--- TASK DETAILS ---
Every line of the material must be set down again without alteration.
-- Opening Marker --
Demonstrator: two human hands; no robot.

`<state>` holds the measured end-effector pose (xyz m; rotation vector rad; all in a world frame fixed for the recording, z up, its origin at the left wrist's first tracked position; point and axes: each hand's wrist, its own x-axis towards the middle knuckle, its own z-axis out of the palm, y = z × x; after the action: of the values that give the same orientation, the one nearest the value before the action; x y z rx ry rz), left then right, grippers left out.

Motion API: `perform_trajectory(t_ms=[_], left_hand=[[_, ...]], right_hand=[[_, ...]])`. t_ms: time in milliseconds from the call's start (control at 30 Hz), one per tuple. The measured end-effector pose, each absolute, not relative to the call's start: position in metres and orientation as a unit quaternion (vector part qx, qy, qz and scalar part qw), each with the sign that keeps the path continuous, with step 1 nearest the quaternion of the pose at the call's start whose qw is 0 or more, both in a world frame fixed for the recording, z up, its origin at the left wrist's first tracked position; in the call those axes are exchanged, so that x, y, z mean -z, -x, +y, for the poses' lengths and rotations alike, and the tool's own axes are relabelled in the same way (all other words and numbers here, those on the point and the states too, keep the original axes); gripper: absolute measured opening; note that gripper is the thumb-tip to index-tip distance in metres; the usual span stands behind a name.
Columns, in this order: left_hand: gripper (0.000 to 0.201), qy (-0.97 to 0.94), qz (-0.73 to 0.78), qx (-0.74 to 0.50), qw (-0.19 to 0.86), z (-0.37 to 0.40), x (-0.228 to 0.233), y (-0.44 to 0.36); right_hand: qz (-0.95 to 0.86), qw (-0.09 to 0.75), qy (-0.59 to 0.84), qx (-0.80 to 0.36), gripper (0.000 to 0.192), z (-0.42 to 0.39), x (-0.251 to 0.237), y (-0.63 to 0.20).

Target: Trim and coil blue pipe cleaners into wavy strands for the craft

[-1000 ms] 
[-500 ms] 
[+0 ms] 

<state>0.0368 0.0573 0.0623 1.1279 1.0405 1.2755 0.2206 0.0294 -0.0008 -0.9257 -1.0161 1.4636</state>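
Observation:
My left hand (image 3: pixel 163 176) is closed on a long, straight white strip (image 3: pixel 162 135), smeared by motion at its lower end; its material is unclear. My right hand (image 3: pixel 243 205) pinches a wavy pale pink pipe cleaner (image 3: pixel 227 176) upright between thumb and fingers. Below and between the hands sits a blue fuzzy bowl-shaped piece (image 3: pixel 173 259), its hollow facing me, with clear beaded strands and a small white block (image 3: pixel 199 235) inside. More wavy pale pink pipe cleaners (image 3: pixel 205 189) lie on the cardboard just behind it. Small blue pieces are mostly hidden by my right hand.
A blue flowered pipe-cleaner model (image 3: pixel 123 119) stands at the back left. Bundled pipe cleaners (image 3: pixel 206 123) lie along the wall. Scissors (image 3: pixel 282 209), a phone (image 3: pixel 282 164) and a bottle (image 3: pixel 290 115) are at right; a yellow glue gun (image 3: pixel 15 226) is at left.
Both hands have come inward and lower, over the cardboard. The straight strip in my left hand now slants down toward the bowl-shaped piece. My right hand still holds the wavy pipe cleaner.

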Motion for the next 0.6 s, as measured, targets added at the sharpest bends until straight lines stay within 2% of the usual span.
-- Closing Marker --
--- YOUR RESPONSE ---
Demonstrator: two human hands; no robot.

`<state>` holds the measured end-effector pose (xyz m; rotation vector rad; all in a world frame fixed for the recording, z up, its origin at the left wrist's first tracked position; point and axes: each hand's wrist, its own x-axis towards the middle knuckle, its own z-axis out of the palm, y = z × x; after the action: of the values that give the same orientation, the one nearest the value before the action; x y z rx ry rz), left then right, grippers left out.

Motion API: `perform_trajectory(t_ms=[_], left_hand=[[_, ...]], right_hand=[[_, ...]])`. t_ms: time in milliseconds from the call's start (control at 30 Hz), one per tuple. The measured end-effector pose, each absolute, not relative to the call's start: position in metres and orientation as a unit quaternion (vector part qx, qy, qz and scalar part qw), each with the sign that keeps the path continuous, with step 1 nearest the quaternion of the pose at the call's start whose qw is 0 or more, both in a world frame fixed for the recording, z up, its origin at the left wrist's first tracked position; in the call those axes are exchanged, so that x, y, z mean -z, -x, +y, for the poses' lengths and rotations alike, and the tool's own axes are relabelled in the same way (all other words and numbers here, those on the point and the states too, keep the original axes); gripper: absolute measured opening; note that gripper is the thumb-tip to index-tip distance in metres; the usual span stands behind a name.
Columns, in this order: left_hand: gripper (0.000 to 0.201), qy (-0.97 to 0.94), qz (-0.73 to 0.78), qx (-0.74 to 0.50), qw (-0.19 to 0.86), z (-0.37 to 0.40), x (-0.228 to 0.233), y (-0.44 to 0.36); right_hand: qz (-0.95 to 0.86), qw (-0.09 to 0.75), qy (-0.59 to 0.84), qx (-0.80 to 0.36), gripper (0.000 to 0.192), z (-0.42 to 0.39), x (-0.251 to 0.237), y (-0.63 to 0.20).

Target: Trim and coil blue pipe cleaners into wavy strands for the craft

[-1000 ms] 
[-500 ms] 
[+0 ms] 

<state>0.0368 0.0573 0.0623 1.1279 1.0405 1.2755 0.2206 0.0294 -0.0008 -0.9257 -1.0161 1.4636</state>
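Observation:
My left hand (image 3: pixel 163 176) is closed on a long, straight white strip (image 3: pixel 162 135), smeared by motion at its lower end; its material is unclear. My right hand (image 3: pixel 243 205) pinches a wavy pale pink pipe cleaner (image 3: pixel 227 176) upright between thumb and fingers. Below and between the hands sits a blue fuzzy bowl-shaped piece (image 3: pixel 173 259), its hollow facing me, with clear beaded strands and a small white block (image 3: pixel 199 235) inside. More wavy pale pink pipe cleaners (image 3: pixel 205 189) lie on the cardboard just behind it. Small blue pieces are mostly hidden by my right hand.
A blue flowered pipe-cleaner model (image 3: pixel 123 119) stands at the back left. Bundled pipe cleaners (image 3: pixel 206 123) lie along the wall. Scissors (image 3: pixel 282 209), a phone (image 3: pixel 282 164) and a bottle (image 3: pixel 290 115) are at right; a yellow glue gun (image 3: pixel 15 226) is at left.
Both hands have come inward and lower, over the cardboard. The straight strip in my left hand now slants down toward the bowl-shaped piece. My right hand still holds the wavy pipe cleaner.
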
Motion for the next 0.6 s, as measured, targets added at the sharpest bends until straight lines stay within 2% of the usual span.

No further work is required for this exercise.